Can you transcribe every entry word for word, skipping the images?

EXERCISE INPUTS Block Start

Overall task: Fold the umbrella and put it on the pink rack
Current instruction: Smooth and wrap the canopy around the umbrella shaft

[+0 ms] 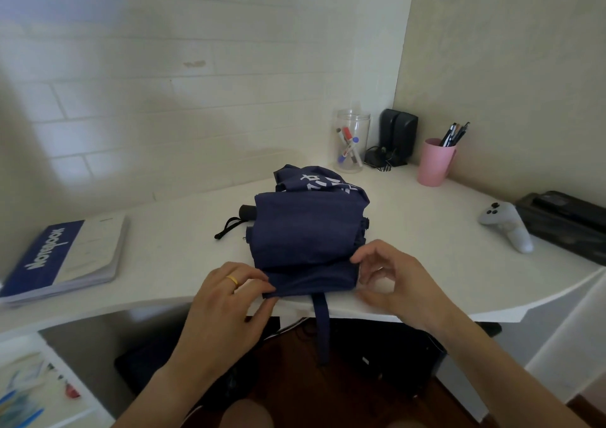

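A navy blue umbrella [308, 227] with white lettering lies collapsed on the white desk [170, 257], its canopy flattened into folds. Its black handle [247, 212] with a wrist strap points left. The closing strap [321, 326] hangs down over the desk's front edge. My left hand [229, 296], wearing a gold ring, pinches the left end of the nearest fold. My right hand [390, 277] pinches the right end of the same fold with its fingertips. No pink rack is in view.
A blue notebook [65, 257] lies at the left. At the back stand a clear jar of markers [352, 141], black speakers [398, 136] and a pink cup of pens [434, 162]. A white game controller [506, 226] and a black case [564, 224] sit at the right.
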Motion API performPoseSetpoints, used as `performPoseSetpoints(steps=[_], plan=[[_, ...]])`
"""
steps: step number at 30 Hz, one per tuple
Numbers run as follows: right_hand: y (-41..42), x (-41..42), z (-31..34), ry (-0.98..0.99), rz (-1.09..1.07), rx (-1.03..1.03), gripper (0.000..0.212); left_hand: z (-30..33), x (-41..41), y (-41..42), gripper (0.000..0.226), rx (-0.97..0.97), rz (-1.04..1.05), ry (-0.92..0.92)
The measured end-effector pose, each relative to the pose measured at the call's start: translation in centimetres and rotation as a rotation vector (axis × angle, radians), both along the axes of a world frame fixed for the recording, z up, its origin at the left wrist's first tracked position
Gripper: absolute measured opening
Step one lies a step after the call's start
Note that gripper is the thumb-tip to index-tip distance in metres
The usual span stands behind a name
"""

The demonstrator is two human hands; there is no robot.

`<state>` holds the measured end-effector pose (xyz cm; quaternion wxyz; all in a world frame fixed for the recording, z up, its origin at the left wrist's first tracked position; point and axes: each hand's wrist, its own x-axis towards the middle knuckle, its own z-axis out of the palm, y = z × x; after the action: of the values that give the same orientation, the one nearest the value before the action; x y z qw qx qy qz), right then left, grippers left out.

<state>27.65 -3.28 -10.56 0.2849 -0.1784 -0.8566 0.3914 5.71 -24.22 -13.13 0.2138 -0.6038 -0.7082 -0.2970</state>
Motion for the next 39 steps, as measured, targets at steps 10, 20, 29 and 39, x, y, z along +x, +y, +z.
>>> performPoseSetpoints(steps=[10,20,29,39], plan=[[1.5,-1.2,-0.8,-0.026,-0.063,0.284,0.023,0.5,2.6,3.7,0.017,-0.038,-0.157,0.193],[0.8,-0.3,-0.5,0.009,0.016,0.141,0.018,0.3,3.8,3.3,0.021,0.061,-0.100,-0.101],[0.2,-0.7,-0.7,0.071,0.001,0.115,0.015,0.1,4.6,4.9,0.014,0.073,-0.073,0.139],[-0.2,-0.6,-0.9,0.133,-0.054,0.112,0.024,0.4,4.4,4.7,0.019,0.106,-0.048,-0.029]])
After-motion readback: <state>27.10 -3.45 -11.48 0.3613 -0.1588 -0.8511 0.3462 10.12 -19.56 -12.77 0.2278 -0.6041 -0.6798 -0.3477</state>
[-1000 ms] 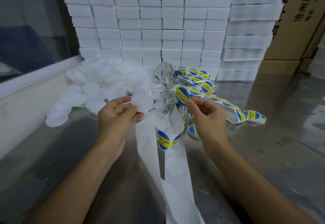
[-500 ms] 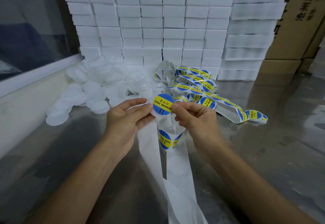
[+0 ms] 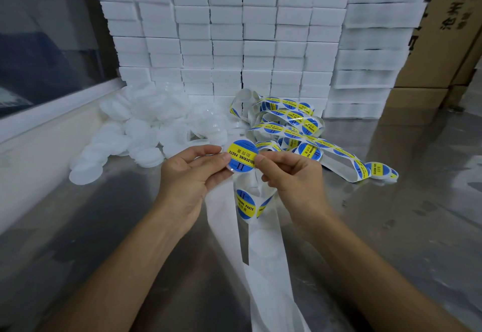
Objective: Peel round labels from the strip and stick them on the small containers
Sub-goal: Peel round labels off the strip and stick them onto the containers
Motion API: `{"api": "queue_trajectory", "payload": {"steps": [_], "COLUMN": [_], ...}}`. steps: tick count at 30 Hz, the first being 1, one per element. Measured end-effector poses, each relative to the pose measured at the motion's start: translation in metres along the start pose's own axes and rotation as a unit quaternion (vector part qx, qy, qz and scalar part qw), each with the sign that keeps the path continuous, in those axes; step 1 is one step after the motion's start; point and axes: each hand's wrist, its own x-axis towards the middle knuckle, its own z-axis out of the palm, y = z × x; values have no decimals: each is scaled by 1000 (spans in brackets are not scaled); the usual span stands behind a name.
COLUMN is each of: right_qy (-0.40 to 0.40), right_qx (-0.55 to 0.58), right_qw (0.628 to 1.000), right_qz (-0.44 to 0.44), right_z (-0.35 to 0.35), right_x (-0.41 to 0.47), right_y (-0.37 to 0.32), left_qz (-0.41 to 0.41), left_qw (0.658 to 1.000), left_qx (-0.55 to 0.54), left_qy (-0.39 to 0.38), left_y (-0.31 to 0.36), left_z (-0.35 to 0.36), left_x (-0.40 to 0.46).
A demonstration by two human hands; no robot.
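My left hand (image 3: 190, 175) holds a small round white container by its left edge, and a blue and yellow round label (image 3: 242, 155) covers its face. My right hand (image 3: 289, 175) pinches the label's right edge between thumb and forefinger. The label strip (image 3: 289, 123) lies tangled on the steel table behind my hands, with many labels on it. Its emptied white backing (image 3: 258, 248) hangs down between my forearms, one label (image 3: 245, 203) still on it just below my hands. A pile of unlabelled white containers (image 3: 146, 128) lies at the left.
A wall of stacked white foam blocks (image 3: 234, 31) closes off the back of the steel table (image 3: 391, 227). Brown cartons (image 3: 443, 44) stand at the far right. A raised white ledge (image 3: 39, 149) below a window runs along the left side.
One second ago my left hand held a bare white container and my right hand a peeled label. The label has since come onto the container, and both hands have drawn together.
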Motion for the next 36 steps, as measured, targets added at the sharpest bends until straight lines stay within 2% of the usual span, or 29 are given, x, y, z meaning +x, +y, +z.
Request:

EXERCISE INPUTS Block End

* _OUTPUT FOR THIS TASK_
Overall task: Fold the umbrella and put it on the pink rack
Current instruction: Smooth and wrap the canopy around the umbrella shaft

[+0 ms] 

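A navy blue umbrella [308, 227] with white lettering lies collapsed on the white desk [170, 257], its canopy flattened into folds. Its black handle [247, 212] with a wrist strap points left. The closing strap [321, 326] hangs down over the desk's front edge. My left hand [229, 296], wearing a gold ring, pinches the left end of the nearest fold. My right hand [390, 277] pinches the right end of the same fold with its fingertips. No pink rack is in view.
A blue notebook [65, 257] lies at the left. At the back stand a clear jar of markers [352, 141], black speakers [398, 136] and a pink cup of pens [434, 162]. A white game controller [506, 226] and a black case [564, 224] sit at the right.
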Motion API performPoseSetpoints, used as `performPoseSetpoints(steps=[_], plan=[[_, ...]])`
"""
steps: step number at 30 Hz, one per tuple
Numbers run as follows: right_hand: y (-41..42), x (-41..42), z (-31..34), ry (-0.98..0.99), rz (-1.09..1.07), rx (-1.03..1.03), gripper (0.000..0.212); left_hand: z (-30..33), x (-41..41), y (-41..42), gripper (0.000..0.226), rx (-0.97..0.97), rz (-1.04..1.05), ry (-0.92..0.92)
The measured end-effector pose, each relative to the pose measured at the call's start: translation in centimetres and rotation as a rotation vector (axis × angle, radians), both along the axes of a world frame fixed for the recording, z up, its origin at the left wrist's first tracked position
Gripper: absolute measured opening
Step one lies a step after the call's start
Note that gripper is the thumb-tip to index-tip distance in metres
The usual span stands behind a name
"""

The demonstrator is two human hands; there is no robot.

`<state>` holds the measured end-effector pose (xyz cm; quaternion wxyz; all in a world frame fixed for the recording, z up, its origin at the left wrist's first tracked position; point and axes: each hand's wrist, its own x-axis towards the middle knuckle, its own z-axis out of the palm, y = z × x; after the action: of the values that give the same orientation, the one nearest the value before the action; x y z qw qx qy qz), right then left, grippers left out.

<state>27.65 -3.28 -10.56 0.2849 -0.1784 -0.8566 0.3914 5.71 -24.22 -13.13 0.2138 -0.6038 -0.7082 -0.2970</state>
Motion for the next 39 steps, as measured, targets at steps 10, 20, 29 and 39, x, y, z along +x, +y, +z.
>>> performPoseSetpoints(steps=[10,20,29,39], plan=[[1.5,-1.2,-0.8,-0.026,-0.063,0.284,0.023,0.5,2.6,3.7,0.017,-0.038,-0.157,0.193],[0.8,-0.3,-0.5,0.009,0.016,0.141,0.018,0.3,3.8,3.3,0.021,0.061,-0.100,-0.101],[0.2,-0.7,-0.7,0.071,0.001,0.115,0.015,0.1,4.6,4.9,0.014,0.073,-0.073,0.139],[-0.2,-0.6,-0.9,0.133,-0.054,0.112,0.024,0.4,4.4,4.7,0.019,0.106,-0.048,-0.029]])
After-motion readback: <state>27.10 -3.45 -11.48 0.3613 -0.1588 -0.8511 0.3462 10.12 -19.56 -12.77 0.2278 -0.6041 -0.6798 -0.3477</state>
[-1000 ms] 
[-500 ms] 
[+0 ms] 
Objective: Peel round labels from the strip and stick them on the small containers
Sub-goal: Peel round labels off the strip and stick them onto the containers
Motion API: `{"api": "queue_trajectory", "payload": {"steps": [_], "COLUMN": [_], ...}}`. steps: tick count at 30 Hz, the first being 1, one per element. Measured end-effector poses, each relative to the pose measured at the motion's start: translation in metres along the start pose's own axes and rotation as a unit quaternion (vector part qx, qy, qz and scalar part qw), each with the sign that keeps the path continuous, in those axes; step 1 is one step after the motion's start; point and axes: each hand's wrist, its own x-axis towards the middle knuckle, its own z-axis out of the palm, y = z × x; values have no decimals: each is scaled by 1000 (spans in brackets are not scaled); the usual span stands behind a name.
COLUMN is each of: right_qy (-0.40 to 0.40), right_qx (-0.55 to 0.58), right_qw (0.628 to 1.000), right_qz (-0.44 to 0.44), right_z (-0.35 to 0.35), right_x (-0.41 to 0.47), right_y (-0.37 to 0.32), left_qz (-0.41 to 0.41), left_qw (0.658 to 1.000), left_qx (-0.55 to 0.54), left_qy (-0.39 to 0.38), left_y (-0.31 to 0.36), left_z (-0.35 to 0.36), left_x (-0.40 to 0.46).
A demonstration by two human hands; no robot.
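My left hand (image 3: 190, 175) holds a small round white container by its left edge, and a blue and yellow round label (image 3: 242, 155) covers its face. My right hand (image 3: 289, 175) pinches the label's right edge between thumb and forefinger. The label strip (image 3: 289, 123) lies tangled on the steel table behind my hands, with many labels on it. Its emptied white backing (image 3: 258, 248) hangs down between my forearms, one label (image 3: 245, 203) still on it just below my hands. A pile of unlabelled white containers (image 3: 146, 128) lies at the left.
A wall of stacked white foam blocks (image 3: 234, 31) closes off the back of the steel table (image 3: 391, 227). Brown cartons (image 3: 443, 44) stand at the far right. A raised white ledge (image 3: 39, 149) below a window runs along the left side.
One second ago my left hand held a bare white container and my right hand a peeled label. The label has since come onto the container, and both hands have drawn together.
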Motion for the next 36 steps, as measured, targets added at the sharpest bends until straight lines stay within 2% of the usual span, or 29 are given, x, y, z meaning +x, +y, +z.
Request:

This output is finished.